In the U.S., the first biosimilar to Neulasta was approved in June 2018, and it is Mylan’s Fulphila.

CHRS closed Friday’s trading at $17.60, down 4.09%.

Vertex Pharmaceuticals Inc. (VRTX)

The CHMP has adopted a positive opinion recommending approval of Vertex Pharma’s SYMKEVI in a combination regimen with KALYDECO for the treatment of people with cystic fibrosis aged 12 and older with certain mutations in cystic fibrosis transmembrane conductance regulator (CFTR) gene.

SYMKEVI in combination with KALYDECO now awaits the European Commission decision.

In the U.S., SYMKEVI is marketed under the brand name SYMDEKO, and SYMDEKO in combination with KALYDECO was approved by the FDA in February 2018.

Since its launch through June 30, 2018, SYMDEKO has generated net product revenue of $220 million.

VRTX closed Friday’s trading at $172.10, down 2.14%.

Mylan N.V. (MYL)

The CHMP has adopted a positive opinion recommending approval of Mylan and Fujifilm Kyowa Kirin Biologics’ Hulio, a biosimilar candidate of mega blockbuster drug Humira.

The decision of the European Commission (EC) on the approval of Hulio is expected in October 2018, which would grant marketing authorization in the 28 European Union (EU) member countries and European Economic Area (EEA) member states of Norway, Iceland and Liechtenstein.
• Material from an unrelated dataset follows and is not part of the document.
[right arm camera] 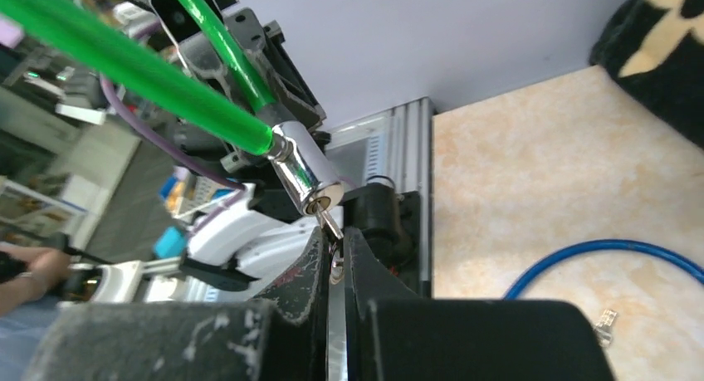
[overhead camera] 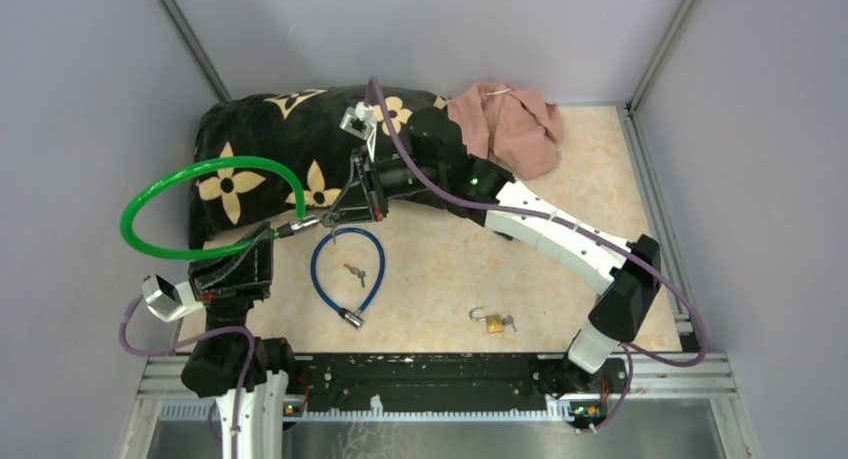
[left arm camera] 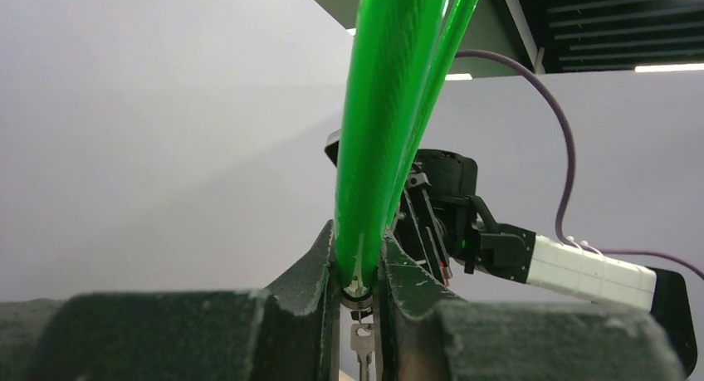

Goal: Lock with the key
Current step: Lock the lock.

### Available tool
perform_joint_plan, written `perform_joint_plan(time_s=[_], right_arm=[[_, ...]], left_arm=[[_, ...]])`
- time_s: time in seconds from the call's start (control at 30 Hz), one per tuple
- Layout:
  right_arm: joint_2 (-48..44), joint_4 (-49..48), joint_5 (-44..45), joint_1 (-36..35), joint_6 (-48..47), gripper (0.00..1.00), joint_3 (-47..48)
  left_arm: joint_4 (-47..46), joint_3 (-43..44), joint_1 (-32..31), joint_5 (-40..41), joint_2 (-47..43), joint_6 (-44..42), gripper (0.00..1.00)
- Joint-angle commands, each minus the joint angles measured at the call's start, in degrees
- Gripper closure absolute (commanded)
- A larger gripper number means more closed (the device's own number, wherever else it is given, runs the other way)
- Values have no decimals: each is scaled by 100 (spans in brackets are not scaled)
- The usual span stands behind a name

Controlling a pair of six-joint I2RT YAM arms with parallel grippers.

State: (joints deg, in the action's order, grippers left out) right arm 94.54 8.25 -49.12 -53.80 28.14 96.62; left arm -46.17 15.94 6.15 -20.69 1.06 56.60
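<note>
Evidently the task is well into its middle stretch: the green cable lock [overhead camera: 180, 174] is lifted off the table [overhead camera: 560, 229], and its chrome barrel [right arm camera: 303, 169] serves as our reference for everything else. Just behind that barrel the left gripper [left arm camera: 359, 265] is clamped on the green cable, holding it steady. At the barrel's face the key [right arm camera: 330, 225] sits in the keyhole, and the right gripper [right arm camera: 336, 256] is pinched closed on the key's bow directly below the barrel. We judge that fetching the lock, inserting the key and gripping it are done. What is left is the turn of the key itself, then letting go. We cannot tell whether the cable's free end is fully seated in the barrel, since both green strands run close together there. The blue cable lock [overhead camera: 345, 269] lies on the table below the barrel, untouched.
</note>
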Motion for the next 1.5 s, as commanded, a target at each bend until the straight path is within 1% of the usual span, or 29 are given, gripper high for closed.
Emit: perform_joint_plan(time_s=[0.0, 0.03, 0.1, 0.2, 0.23, 0.3, 0.37, 0.4, 0.5, 0.63, 0.73, 0.8, 0.87, 0.9, 0.93, 1.0, 1.1, 1.17, 1.27, 1.3, 1.37, 1.43, 1.47], right_arm=[[-752, -926, 687, -493, -1103, 100, -361], [-886, -1071, 898, -627, -1501, 100, -529], [-1172, -1289, 1558, -1026, -2915, 100, -897], [-1391, -1401, 2433, -1609, -4367, 100, -1245], [-1394, -1344, 2644, -1740, -4698, 100, -1250], [-1442, -1314, 3015, -1907, -5358, 100, -1338], [-1597, -1649, 3294, -2069, -6115, 100, -1687], [-1678, -1967, 3442, -2131, -6465, 100, -1935], [-1784, -2610, 3845, -2232, -7346, 100, -2344], [-1685, -2469, 4021, -2295, -8068, 100, -2256], [-1670, -2387, 4071, -2302, -8147, 100, -2232], [-1688, -2183, 4103, -2275, -8138, 100, -2219], [-1725, -1738, 3973, -1999, -7994, 100, -2218], [-1766, -1408, 3777, -1811, -7795, 100, -2250], [-1849, -1274, 3681, -1593, -7520, 100, -2352], [-2117, -1266, 3663, -1261, -7204, 100, -2792], [-2675, -1535, 3928, -953, -6858, 100, -3677], [-3097, -1685, 4038, -786, -6539, 100, -4162], [-3597, -1858, 4250, -656, -6153, 100, -4774], [-3741, -1876, 4359, -635, -6029, 100, -4952], [-3982, -1810, 4618, -632, -5708, 100, -5066], [-4164, -1657, 4862, -634, -5397, 100, -5063], [-4242, -1567, 5098, -632, -5200, 100, -5032]], left_arm=[[588, 103, -1, 43, -9, 487, 100], [778, 90, -1, 47, -8, 597, 100], [996, 51, -15, 68, -2, 838, 100], [705, 31, -9, -204, -9, 932, 100], [599, 24, -12, -312, -6, 940, 100], [744, 46, -32, -464, 15, 1028, 100], [1056, 70, -65, -527, 75, 1150, 100], [1149, 79, -68, -589, 117, 1203, 100], [1244, 97, -67, -906, 287, 1334, 100], [1397, 127, -73, -1127, 360, 1193, 100], [1404, 143, -73, -1151, 343, 1096, 100], [1372, 185, -70, -1107, 311, 850, 100], [1415, 256, -71, -800, 187, 433, 100], [1468, 286, -75, -444, 91, 123, 100], [1479, 317, -78, -267, 10, -90, 100], [1437, 462, -93, 64, -8, -898, 100], [1221, 534, -142, 452, -5, -1463, 100], [1040, 497, -144, 434, -7, -1491, 100], [875, 425, -147, 72, -3, -1259, 100], [966, 415, -147, -50, -1, -1193, 100], [1682, 493, -142, -105, 68, -1082, 100], [3026, 634, -144, -105, 284, -922, 100], [3621, 675, -149, -334, 522, -921, 100]])
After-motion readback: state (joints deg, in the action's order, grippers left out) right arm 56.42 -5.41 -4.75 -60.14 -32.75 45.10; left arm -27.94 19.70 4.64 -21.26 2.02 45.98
Hulio is recommended for all the indications for which Humira is prescribed namely, Rheumatoid arthritis, Ankylosing spondylitis, Axial spondyloarthritis without radiographic evidence of ankylosing spondylitis, Psoriatic arthritis, Psoriasis, Hidradenitis suppurativa, Crohn’s disease, Ulcerative colitis and Uveitis in adults, and for the treatment of pediatric inflammatory diseases, including polyarticular juvenile idiopathic arthritis (age 2 and older), enthesitis-related arthritis (age 6 and older), plaque psoriasis (age 4 and older), Crohn’s disease (age 6 and older), hidradenitis suppurativa (age 12 and older) and uveitis (age 2 and older).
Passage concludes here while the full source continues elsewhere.